What this task involves - Copy out the listing below exactly, please, and skip any pictures.

□ □ □ □

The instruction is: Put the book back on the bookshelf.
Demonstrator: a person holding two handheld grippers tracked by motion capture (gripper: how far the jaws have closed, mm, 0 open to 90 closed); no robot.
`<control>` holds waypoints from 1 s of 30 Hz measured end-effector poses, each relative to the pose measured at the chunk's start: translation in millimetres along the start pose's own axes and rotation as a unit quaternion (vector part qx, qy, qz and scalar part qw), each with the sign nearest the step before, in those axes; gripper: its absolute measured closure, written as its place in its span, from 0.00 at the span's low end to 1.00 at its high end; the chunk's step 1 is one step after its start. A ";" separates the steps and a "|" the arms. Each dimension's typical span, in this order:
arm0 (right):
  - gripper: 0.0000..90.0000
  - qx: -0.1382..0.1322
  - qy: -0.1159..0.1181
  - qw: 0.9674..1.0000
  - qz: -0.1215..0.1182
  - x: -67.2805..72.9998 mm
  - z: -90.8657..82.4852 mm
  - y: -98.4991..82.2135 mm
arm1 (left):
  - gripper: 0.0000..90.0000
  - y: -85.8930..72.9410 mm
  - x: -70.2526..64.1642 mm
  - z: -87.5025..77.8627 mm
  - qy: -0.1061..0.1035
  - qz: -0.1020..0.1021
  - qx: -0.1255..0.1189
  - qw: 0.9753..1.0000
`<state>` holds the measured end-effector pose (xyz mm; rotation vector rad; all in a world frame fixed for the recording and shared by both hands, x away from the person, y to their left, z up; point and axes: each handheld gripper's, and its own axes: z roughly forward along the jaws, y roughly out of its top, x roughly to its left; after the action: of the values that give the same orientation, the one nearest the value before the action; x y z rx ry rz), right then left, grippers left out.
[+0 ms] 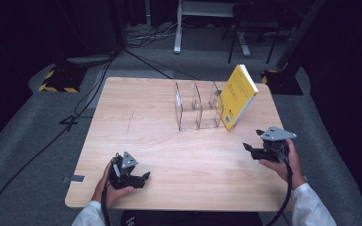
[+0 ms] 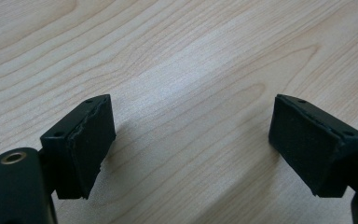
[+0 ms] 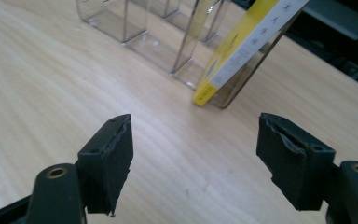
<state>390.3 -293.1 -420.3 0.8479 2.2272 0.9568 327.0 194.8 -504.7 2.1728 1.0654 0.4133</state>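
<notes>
A yellow book (image 1: 238,96) leans tilted in the rightmost slot of a clear acrylic rack (image 1: 195,107) near the table's far middle. In the right gripper view the book (image 3: 247,46) and the rack (image 3: 140,28) lie ahead of the jaws. My right gripper (image 1: 250,147) hovers at the right side of the table, open, nothing between its pads (image 3: 116,158), a short way in front of the book. My left gripper (image 1: 146,177) rests near the front left edge, open over bare wood (image 2: 191,93).
The wooden table (image 1: 146,122) stands on grey carpet. Cables, a yellow-black striped block (image 1: 59,80) and metal frame legs (image 1: 178,28) lie on the floor beyond the far edge. A cable trails from each gripper off the table's front.
</notes>
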 end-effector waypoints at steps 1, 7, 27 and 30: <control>0.31 0.002 0.010 1.000 0.000 1.3 -1.8 -2.5 | 0.17 0.0 0.0 0.0 0.000 0.000 0.000 1.000; 0.30 0.016 0.013 1.000 -0.012 7.8 -8.5 -17.6 | 0.17 0.0 0.0 0.0 0.000 0.000 0.000 1.000; 0.29 0.042 0.011 0.999 0.017 7.5 -22.3 -75.6 | 0.17 0.0 0.0 0.0 0.000 0.000 0.000 1.000; 0.29 0.047 0.013 0.998 0.024 6.4 -23.5 -86.1 | 0.17 0.0 0.0 0.0 0.000 0.000 0.000 1.000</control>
<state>341.9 -345.0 -474.7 0.9413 2.2988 0.8949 327.0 194.8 -504.7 2.1727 1.0654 0.4131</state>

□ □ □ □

Expected answer -
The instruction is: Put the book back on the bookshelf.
Demonstrator: a person holding two handheld grippers tracked by motion capture (gripper: how far the jaws have closed, mm, 0 open to 90 closed); no robot.
`<control>` holds waypoints from 1 s of 30 Hz measured end-effector poses, each relative to the pose measured at the chunk's start: translation in millimetres along the start pose's own axes and rotation as a unit quaternion (vector part qx, qy, qz and scalar part qw), each with the sign nearest the step before, in those axes; gripper: its absolute measured closure, written as its place in its span, from 0.00 at the span's low end to 1.00 at its high end; the chunk's step 1 is one step after its start. A ";" separates the steps and a "|" the arms. Each dimension's typical span, in this order:
arm0 (right):
  - gripper: 0.0000..90.0000
  - qx: -0.1382..0.1322
  - qy: -0.1159..0.1181
  - qw: 0.9674..1.0000
  - qz: -0.1215..0.1182
  - x: -67.2805..72.9998 mm
  - z: -90.8657..82.4852 mm
  - y: -98.4991..82.2135 mm
arm1 (left):
  - gripper: 0.0000..90.0000
  - y: -85.8930..72.9410 mm
  - x: -70.2526..64.1642 mm
  - z: -87.5025..77.8627 mm
  - qy: -0.1061..0.1035
  - qz: -0.1020..0.1021
  - qx: -0.1255..0.1189
  - qw: 0.9753..1.0000
`<state>` holds the measured end-effector pose (xyz mm; rotation vector rad; all in a world frame fixed for the recording and shared by both hands, x away from the person, y to their left, z up; point and axes: each handheld gripper's, and its own axes: z roughly forward along the jaws, y roughly out of its top, x roughly to its left; after the action: of the values that give the same orientation, the one nearest the value before the action; x y z rx ry rz), right then left, grippers left out.
[+0 ms] 
[+0 ms] 
[+0 ms] 
<state>390.3 -293.1 -420.3 0.8479 2.2272 0.9568 327.0 194.8 -504.7 2.1728 1.0654 0.4133</state>
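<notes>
A yellow book (image 1: 238,96) leans tilted in the rightmost slot of a clear acrylic rack (image 1: 195,107) near the table's far middle. In the right gripper view the book (image 3: 247,46) and the rack (image 3: 140,28) lie ahead of the jaws. My right gripper (image 1: 250,147) hovers at the right side of the table, open, nothing between its pads (image 3: 116,158), a short way in front of the book. My left gripper (image 1: 146,177) rests near the front left edge, open over bare wood (image 2: 191,93).
The wooden table (image 1: 146,122) stands on grey carpet. Cables, a yellow-black striped block (image 1: 59,80) and metal frame legs (image 1: 178,28) lie on the floor beyond the far edge. A cable trails from each gripper off the table's front.
</notes>
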 end-effector waypoints at steps 1, 7, 27 and 30: <control>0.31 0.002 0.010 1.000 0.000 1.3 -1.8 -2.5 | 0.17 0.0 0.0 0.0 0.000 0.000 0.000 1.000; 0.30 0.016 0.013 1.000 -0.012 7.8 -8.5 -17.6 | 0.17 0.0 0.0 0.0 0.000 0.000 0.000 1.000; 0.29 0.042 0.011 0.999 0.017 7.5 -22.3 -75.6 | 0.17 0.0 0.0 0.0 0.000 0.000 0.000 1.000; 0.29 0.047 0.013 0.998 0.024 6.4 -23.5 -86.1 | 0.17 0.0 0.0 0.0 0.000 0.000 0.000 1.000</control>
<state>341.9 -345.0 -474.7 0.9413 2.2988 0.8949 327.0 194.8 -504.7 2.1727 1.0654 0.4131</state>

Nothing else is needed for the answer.